| Exercise brief |
Output every line from the beginning of the records through the line that contains "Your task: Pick", exactly as it appears.

(Collection entries)
·····
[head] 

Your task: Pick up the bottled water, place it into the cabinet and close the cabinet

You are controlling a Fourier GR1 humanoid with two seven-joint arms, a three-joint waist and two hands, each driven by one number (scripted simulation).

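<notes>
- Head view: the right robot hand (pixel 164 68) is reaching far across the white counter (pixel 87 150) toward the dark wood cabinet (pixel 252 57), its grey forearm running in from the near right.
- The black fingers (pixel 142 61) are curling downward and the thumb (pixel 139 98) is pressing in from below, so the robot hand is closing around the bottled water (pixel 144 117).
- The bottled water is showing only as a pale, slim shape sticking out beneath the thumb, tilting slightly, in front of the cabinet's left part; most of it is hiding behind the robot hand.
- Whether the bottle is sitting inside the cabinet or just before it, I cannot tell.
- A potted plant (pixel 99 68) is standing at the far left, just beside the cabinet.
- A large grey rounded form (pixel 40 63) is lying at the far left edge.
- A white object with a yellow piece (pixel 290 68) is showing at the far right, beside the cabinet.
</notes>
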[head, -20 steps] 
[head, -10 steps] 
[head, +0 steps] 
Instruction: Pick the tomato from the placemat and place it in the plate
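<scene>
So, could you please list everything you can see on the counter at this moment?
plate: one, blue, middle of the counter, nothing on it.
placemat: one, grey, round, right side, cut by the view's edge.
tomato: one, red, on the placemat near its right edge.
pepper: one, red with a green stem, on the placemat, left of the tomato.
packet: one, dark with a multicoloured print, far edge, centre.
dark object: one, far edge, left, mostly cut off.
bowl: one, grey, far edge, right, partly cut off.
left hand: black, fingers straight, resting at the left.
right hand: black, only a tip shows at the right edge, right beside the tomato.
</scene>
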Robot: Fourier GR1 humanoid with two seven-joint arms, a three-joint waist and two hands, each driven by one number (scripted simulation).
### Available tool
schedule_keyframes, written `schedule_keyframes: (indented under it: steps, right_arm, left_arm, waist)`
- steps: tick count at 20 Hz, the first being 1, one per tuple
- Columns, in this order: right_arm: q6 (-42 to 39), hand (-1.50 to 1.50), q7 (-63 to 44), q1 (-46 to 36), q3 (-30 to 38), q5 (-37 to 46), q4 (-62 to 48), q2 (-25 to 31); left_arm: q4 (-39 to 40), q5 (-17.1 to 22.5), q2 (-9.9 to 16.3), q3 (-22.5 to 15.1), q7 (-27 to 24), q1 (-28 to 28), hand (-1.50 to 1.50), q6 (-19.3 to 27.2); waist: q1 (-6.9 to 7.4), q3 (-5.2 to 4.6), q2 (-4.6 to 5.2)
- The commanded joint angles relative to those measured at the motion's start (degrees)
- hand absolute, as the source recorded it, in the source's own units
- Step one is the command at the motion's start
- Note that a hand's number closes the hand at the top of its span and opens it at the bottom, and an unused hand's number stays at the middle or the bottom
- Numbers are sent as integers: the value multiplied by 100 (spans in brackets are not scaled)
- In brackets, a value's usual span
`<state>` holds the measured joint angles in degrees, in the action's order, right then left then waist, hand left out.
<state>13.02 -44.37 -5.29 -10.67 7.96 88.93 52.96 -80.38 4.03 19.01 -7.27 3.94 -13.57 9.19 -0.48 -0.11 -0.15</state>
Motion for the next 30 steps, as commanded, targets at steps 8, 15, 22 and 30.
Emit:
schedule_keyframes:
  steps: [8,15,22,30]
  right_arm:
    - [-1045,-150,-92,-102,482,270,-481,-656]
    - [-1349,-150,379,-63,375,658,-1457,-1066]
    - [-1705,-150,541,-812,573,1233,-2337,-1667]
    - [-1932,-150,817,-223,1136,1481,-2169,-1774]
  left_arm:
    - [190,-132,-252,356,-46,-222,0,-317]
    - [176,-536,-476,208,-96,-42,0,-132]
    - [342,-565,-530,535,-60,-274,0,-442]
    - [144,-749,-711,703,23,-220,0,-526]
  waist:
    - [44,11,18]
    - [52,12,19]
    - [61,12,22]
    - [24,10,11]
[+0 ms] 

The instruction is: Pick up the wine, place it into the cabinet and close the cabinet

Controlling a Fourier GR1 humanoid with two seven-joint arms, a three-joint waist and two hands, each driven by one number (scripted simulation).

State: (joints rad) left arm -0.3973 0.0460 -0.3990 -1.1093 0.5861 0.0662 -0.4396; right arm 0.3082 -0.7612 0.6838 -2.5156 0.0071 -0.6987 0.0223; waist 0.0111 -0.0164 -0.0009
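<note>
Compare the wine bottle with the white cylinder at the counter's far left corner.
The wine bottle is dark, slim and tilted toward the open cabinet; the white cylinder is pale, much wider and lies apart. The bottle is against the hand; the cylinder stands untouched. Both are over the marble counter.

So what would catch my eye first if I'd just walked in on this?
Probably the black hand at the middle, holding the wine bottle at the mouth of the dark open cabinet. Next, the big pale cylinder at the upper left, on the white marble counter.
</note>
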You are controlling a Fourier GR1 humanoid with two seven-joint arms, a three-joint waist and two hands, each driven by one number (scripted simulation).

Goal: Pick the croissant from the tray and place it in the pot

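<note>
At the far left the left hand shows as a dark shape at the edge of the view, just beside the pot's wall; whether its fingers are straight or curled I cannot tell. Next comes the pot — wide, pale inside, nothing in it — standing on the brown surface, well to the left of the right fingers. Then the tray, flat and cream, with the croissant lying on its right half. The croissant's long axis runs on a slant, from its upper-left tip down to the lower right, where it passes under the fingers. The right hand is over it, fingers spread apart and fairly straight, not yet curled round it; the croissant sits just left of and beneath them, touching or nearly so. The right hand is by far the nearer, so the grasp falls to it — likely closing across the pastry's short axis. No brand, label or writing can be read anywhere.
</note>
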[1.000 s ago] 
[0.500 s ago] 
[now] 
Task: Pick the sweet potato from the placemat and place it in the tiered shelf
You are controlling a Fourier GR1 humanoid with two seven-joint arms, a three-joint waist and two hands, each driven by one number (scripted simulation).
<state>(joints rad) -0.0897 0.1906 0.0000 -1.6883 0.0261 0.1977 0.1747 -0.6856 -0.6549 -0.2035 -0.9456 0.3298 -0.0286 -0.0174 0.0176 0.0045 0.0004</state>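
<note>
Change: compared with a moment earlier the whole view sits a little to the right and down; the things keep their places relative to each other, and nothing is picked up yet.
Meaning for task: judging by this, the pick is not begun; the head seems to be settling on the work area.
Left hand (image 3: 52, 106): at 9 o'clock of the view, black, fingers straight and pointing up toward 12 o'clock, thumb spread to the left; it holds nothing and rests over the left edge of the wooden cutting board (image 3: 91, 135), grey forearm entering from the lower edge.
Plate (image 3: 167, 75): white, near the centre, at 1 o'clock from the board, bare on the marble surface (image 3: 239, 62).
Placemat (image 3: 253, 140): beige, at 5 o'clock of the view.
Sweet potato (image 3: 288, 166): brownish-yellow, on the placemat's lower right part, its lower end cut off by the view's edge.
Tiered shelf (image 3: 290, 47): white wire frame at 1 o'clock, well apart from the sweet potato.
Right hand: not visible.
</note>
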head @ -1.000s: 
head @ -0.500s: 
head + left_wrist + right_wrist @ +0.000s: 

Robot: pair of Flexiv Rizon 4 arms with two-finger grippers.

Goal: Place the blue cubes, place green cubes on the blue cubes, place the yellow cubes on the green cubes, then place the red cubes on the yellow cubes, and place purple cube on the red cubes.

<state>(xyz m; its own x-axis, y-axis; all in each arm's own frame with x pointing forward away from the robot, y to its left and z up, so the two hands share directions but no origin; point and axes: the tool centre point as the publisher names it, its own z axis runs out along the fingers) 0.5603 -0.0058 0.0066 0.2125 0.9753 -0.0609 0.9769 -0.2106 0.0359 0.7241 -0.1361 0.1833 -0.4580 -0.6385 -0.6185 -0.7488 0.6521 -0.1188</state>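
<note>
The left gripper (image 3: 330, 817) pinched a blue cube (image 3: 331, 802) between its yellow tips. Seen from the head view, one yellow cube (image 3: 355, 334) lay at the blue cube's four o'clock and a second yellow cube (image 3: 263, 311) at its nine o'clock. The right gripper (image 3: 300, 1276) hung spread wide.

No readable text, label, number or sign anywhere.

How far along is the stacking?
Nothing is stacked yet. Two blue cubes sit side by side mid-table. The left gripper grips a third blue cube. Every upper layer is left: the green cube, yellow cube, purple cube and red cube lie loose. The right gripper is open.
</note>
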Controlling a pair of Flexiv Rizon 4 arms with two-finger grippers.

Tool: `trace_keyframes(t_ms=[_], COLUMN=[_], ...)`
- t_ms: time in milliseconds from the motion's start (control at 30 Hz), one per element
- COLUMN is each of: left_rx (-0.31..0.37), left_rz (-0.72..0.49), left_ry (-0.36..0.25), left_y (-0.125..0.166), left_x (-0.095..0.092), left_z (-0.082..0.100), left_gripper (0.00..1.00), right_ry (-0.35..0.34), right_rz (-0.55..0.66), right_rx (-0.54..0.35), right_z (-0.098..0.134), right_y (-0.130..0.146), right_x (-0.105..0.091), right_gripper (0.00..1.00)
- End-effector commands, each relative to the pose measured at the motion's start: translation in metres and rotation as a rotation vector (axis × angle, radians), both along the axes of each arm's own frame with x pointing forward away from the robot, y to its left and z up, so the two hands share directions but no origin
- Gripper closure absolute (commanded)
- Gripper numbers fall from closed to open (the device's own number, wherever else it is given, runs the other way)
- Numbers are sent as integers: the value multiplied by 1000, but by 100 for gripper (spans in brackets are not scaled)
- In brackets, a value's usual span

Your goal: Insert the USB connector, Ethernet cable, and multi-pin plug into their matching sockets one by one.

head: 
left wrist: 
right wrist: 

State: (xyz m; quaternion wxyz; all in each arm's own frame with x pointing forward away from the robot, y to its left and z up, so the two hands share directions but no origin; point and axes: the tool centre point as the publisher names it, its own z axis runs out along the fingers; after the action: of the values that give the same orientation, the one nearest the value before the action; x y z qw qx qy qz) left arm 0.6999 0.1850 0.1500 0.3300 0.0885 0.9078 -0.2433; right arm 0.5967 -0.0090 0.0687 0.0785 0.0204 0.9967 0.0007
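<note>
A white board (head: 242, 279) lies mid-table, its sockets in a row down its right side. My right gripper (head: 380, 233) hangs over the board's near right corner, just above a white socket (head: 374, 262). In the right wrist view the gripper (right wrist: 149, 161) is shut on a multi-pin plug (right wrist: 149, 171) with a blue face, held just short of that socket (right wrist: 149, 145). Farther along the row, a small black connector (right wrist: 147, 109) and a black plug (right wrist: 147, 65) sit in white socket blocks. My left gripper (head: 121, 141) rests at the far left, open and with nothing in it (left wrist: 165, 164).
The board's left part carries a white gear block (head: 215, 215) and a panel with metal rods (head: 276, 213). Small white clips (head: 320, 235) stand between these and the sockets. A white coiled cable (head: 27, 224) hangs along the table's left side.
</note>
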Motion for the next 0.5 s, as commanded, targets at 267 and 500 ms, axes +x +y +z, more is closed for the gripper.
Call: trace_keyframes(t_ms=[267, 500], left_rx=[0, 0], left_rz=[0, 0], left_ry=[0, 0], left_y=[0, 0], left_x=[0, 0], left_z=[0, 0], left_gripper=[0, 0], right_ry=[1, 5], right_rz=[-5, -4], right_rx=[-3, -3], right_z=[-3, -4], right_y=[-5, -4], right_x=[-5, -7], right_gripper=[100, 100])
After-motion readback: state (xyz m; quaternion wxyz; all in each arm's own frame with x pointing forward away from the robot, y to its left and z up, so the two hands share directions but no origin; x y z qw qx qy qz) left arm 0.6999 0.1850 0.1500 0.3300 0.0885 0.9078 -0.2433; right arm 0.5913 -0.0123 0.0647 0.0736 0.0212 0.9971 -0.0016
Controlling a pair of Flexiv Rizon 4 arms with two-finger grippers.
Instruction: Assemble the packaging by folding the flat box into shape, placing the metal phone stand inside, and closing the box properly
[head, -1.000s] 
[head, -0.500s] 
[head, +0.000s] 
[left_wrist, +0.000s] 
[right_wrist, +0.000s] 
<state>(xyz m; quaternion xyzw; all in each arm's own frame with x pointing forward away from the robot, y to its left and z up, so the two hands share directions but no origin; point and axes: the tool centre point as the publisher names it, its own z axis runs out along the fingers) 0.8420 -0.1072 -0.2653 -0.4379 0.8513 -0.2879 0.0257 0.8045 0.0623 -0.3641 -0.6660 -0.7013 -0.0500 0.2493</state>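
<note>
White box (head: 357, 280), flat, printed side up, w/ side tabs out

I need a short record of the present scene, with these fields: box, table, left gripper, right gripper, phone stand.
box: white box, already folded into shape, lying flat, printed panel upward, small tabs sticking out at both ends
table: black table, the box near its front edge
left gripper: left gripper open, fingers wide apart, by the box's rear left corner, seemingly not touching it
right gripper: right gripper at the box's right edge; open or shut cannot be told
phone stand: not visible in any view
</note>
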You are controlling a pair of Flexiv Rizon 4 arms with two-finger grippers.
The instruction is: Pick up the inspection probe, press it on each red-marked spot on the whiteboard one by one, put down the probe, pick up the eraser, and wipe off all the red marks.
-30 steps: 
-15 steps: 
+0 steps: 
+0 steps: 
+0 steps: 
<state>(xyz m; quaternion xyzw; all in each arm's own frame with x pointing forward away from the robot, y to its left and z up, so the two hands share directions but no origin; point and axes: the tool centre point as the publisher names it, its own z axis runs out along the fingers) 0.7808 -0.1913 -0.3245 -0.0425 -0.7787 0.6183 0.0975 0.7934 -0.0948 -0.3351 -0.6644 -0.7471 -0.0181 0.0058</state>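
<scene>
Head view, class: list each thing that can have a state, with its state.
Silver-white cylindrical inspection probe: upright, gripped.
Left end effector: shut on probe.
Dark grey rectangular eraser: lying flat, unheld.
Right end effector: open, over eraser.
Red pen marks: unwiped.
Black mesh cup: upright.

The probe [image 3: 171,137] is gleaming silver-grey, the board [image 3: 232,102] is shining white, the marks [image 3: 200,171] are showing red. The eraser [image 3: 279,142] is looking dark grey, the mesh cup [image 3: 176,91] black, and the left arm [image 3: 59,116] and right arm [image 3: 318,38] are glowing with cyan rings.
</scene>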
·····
| Problem solution |
[head] 

Your task: Pick up the bottled water, place it into the cabinet and close the cabinet

No further work remains on the exercise.